● **What the exercise asks**: Down to the last line, reproduce the data that follows, but skip the pictures.

● **Data segment**:
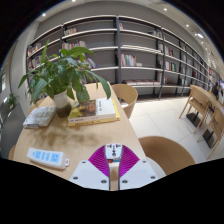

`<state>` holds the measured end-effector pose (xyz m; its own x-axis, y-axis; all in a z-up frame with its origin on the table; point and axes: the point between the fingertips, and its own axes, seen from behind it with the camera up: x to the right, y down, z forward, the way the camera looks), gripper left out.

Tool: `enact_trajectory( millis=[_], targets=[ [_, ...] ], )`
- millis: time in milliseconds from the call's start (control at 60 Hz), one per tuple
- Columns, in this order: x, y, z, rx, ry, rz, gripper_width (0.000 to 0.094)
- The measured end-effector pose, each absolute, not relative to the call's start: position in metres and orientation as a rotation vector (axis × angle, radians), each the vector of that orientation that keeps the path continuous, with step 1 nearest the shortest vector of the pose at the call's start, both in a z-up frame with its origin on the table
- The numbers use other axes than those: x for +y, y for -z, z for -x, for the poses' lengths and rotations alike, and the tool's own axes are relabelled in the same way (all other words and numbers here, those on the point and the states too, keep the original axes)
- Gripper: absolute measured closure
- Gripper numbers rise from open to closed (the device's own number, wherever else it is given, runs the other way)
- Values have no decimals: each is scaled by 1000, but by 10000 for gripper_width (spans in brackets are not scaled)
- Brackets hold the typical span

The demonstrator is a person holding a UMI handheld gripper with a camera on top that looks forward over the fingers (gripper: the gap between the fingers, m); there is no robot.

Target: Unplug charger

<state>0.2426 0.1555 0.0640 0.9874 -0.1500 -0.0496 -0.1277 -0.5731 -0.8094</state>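
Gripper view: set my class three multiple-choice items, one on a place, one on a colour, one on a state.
1. Where does the white rectangular power strip lie?
A on the wooden table, left of the jaws
B on a shelf
C on a chair

2. What colour are the pads of the gripper?
A green
B magenta
C yellow

3. The small white charger is:
A plugged into the strip
B lying on the floor
C gripped between the jaws

Key:
1. A, it rests on the tabletop.
2. B, both inner faces show magenta.
3. C, both pads press its sides, apart from the strip.
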Motion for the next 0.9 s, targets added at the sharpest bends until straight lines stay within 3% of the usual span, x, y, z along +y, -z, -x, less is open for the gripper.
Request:
enact_trajectory(
  millis=[33,233,383,417,433,467,483,533,783,900],
  targets=[
    [154,-47,-241,182,24,2195,840],
    [148,-20,-233,150,-48,2205,806],
    [153,-20,-228,167,-81,2196,674],
    [150,-15,-228,177,-80,2221,571],
    [149,-14,-230,181,-69,2233,433],
    [148,-14,-234,182,-41,2234,261],
    [149,-18,-236,180,-25,2226,189],
    [153,-35,-240,152,18,2191,148],
    [120,-179,-198,124,-24,1998,160],
    [68,-212,-158,122,-55,1976,156]
  ],
)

● **Your response**:
`<state>` holds the measured end-effector pose (xyz m; its own x-axis, y-axis; all in a z-up frame with its origin on the table; point and axes: the point between the fingertips, and its own axes, seen from behind it with the camera up: x to the right, y down, z forward, the way the camera looks), gripper left out.

Tool: `enact_trajectory( millis=[_], targets=[ [_, ...] ], )`
- millis: time in milliseconds from the call's start (control at 60 Hz), one per tuple
- Columns, in this order: x, y, z, rx, ry, rz, gripper_width (0.000 to 0.094)
- The measured end-effector pose, each absolute, not relative to the call's start: position in metres and orientation as a rotation vector (axis × angle, radians), each the vector of that orientation that keeps the path continuous, with step 1 nearest the shortest vector of the pose at the call's start, both in a z-up frame with its origin on the table
- The numbers use other axes than those: x for +y, y for -z, z for -x, for the poses' lengths and rotations alike, and the tool's own axes are relabelled in the same way (all other words and numbers here, those on the point and the states too, keep the original axes)
- Gripper: absolute measured closure
- Gripper numbers rise from open to closed (the device's own number, wherever else it is given, runs the other way)
- Values have no decimals: each is scaled by 1000, but by 10000 for gripper_width (spans in brackets are not scaled)
- Brackets hold the typical span

The demonstrator is a person holding a UMI handheld gripper with a camera on top that looks forward over the fingers (gripper: the gap between the fingers, m); there is no robot.

Target: Unplug charger

<state>0.2426 0.1555 0.0640 0.9874 -0.1500 -0.0496 -0.1277 -0.5731 -0.8094</state>
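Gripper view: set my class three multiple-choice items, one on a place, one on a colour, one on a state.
1. Where does the white rectangular power strip lie?
A on the wooden table, left of the jaws
B on a shelf
C on a chair

2. What colour are the pads of the gripper?
A green
B magenta
C yellow

3. The small white charger is:
A plugged into the strip
B lying on the floor
C gripped between the jaws

Key:
1. A, it rests on the tabletop.
2. B, both inner faces show magenta.
3. C, both pads press its sides, apart from the strip.
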Motion for the next 0.9 s, targets added at the sharpest bends until straight lines stay within 3% of the usual span, x, y, z along +y, -z, -x, less is open for the gripper.
Request:
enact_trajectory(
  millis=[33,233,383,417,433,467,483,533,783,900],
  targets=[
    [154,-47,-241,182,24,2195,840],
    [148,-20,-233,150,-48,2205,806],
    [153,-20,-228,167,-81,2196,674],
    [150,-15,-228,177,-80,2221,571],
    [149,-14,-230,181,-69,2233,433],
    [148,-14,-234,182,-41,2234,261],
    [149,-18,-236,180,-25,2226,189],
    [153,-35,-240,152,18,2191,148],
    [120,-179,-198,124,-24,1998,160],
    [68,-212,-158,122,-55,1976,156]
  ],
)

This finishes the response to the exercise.